In response to this proposal, the U.S. Environmental Protection Agency (EPA) filed comments, in which it raised questions regarding the impact of the rulemaking on dioxin and furan levels generated by incineration of PVC, as well as the increased use of plasticizers.
Later that year, BATF was requested to approve the use of PVC containers for packaging liquor based on FDA's withdrawal of the 1975 PVC proposal, as well as statements in its preamble to the 1986 proposal indicating that rigid PVC containers are safe for use in contact with food if residual VCM levels are within specified limits. In November of 1986, BATF rejected this request, stating that it would not approve PVC liquor packaging until FDA issued its final rule for PVC.
Throughout 1987, industry submitted data to FDA in support of its finding of no significant environmental impact. Nonetheless, by the end of 1987, FDA had decided to seek EPA's views on the principal environmental issues involved in the rulemaking. In mid-1988, EPA responded, recommending that FDA perform a comprehensive environmental impact statement for the proposed expanded use of PVC.
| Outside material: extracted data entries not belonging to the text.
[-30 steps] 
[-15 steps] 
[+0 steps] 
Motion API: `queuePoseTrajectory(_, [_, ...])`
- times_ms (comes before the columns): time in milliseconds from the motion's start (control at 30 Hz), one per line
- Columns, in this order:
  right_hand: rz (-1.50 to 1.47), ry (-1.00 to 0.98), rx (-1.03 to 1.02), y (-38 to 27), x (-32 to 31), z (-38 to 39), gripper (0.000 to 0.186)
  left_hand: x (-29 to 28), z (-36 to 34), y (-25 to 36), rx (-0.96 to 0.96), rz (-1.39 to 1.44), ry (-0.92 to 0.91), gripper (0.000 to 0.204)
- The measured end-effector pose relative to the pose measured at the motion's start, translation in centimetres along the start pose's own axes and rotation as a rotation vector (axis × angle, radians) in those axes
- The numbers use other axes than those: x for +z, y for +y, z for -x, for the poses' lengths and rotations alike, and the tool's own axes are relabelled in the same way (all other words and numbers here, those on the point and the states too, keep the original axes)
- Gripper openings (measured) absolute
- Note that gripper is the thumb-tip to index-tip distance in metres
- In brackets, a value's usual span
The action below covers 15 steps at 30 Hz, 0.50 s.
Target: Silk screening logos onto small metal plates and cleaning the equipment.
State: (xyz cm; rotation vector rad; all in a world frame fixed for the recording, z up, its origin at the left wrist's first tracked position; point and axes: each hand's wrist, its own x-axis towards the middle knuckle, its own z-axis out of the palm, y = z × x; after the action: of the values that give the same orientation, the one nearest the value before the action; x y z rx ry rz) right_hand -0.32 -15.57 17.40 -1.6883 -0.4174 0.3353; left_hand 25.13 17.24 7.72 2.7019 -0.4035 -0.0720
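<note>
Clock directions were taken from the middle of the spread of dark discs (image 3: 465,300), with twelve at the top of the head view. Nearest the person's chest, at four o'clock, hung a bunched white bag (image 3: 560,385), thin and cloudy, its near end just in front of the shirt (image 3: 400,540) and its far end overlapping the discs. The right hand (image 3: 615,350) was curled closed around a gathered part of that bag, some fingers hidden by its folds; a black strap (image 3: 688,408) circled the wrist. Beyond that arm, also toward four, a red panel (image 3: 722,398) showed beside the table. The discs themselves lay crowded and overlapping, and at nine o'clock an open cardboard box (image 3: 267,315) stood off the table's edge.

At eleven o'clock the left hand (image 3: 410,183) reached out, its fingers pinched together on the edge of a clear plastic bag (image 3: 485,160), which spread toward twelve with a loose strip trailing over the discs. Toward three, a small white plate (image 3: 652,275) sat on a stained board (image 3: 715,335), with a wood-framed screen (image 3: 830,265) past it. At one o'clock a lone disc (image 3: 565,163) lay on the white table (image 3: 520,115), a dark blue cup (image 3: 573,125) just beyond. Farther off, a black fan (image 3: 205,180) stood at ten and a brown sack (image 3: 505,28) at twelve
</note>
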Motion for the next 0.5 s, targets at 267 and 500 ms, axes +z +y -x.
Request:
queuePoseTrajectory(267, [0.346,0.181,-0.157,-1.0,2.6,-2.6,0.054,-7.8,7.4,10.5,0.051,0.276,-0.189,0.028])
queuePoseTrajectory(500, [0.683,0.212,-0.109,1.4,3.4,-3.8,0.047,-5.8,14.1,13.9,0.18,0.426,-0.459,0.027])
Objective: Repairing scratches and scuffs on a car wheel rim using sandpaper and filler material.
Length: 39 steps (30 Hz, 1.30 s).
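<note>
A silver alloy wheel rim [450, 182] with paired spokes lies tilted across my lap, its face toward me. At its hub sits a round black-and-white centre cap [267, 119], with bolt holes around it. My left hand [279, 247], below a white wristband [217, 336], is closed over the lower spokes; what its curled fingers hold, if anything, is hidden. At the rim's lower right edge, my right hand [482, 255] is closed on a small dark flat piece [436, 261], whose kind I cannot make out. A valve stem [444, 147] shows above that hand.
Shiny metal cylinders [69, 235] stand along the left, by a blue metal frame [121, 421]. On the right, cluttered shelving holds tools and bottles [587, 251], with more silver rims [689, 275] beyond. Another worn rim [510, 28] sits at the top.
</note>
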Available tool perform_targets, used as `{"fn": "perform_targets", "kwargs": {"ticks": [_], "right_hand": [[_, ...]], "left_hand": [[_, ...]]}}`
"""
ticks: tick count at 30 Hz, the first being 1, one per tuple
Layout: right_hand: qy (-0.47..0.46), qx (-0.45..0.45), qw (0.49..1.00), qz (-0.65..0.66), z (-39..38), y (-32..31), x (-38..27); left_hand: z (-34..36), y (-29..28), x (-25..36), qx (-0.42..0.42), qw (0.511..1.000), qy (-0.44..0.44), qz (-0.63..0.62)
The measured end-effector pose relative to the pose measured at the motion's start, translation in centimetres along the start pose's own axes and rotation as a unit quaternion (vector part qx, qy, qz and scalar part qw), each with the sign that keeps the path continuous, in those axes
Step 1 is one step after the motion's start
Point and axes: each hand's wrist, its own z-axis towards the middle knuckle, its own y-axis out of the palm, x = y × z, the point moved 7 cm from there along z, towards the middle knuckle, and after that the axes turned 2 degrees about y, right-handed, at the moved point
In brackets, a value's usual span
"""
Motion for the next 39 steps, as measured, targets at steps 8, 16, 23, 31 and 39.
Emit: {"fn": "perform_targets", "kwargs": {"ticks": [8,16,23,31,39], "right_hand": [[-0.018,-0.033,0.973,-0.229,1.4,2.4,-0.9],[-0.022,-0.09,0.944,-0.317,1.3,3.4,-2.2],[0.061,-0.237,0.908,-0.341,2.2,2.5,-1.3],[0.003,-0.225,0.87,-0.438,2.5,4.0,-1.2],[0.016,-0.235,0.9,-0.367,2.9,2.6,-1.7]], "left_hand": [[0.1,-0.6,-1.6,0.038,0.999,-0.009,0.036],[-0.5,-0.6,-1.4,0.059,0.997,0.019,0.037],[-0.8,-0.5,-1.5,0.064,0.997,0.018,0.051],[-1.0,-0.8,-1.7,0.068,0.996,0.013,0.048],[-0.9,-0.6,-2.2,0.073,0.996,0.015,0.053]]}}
An EIS, of course, is a document of no small magnitude. National Environmental Policy Act regulations require the review and analysis of relevant data related to every conceivable (and some not-so-conceivable) effect that a proposed action may have on the environment. They are punishing in their detail, and easily subject to legal challenge once issued.
Having never before completed an EIS, FDA undertook the work with some trepidation. In fact, the agency's work on the document continues today. Of course, until the EIS is completed, FDA cannot issue a final rule to permit the use of PVC in food packaging applications, including alcoholic beverages. And, with no final rule ever having been issued, BATF continues to withhold its approval of PVC for use in packaging distilled liquors.
1A substance is considered "prior sanctioned" if it was permitted or approved for use in food applications by FDA or USDA, usually in response to an informal inquiry, prior to 1958. These informal approvals attained official status with the enactment of the Food Additives Amendment in 1958, which explicitly excludes such substances from the definition of a food additive and therefore from the food additive clearance requirements of Section 409 of the Federal Food, Drug, and Cosmetic Act.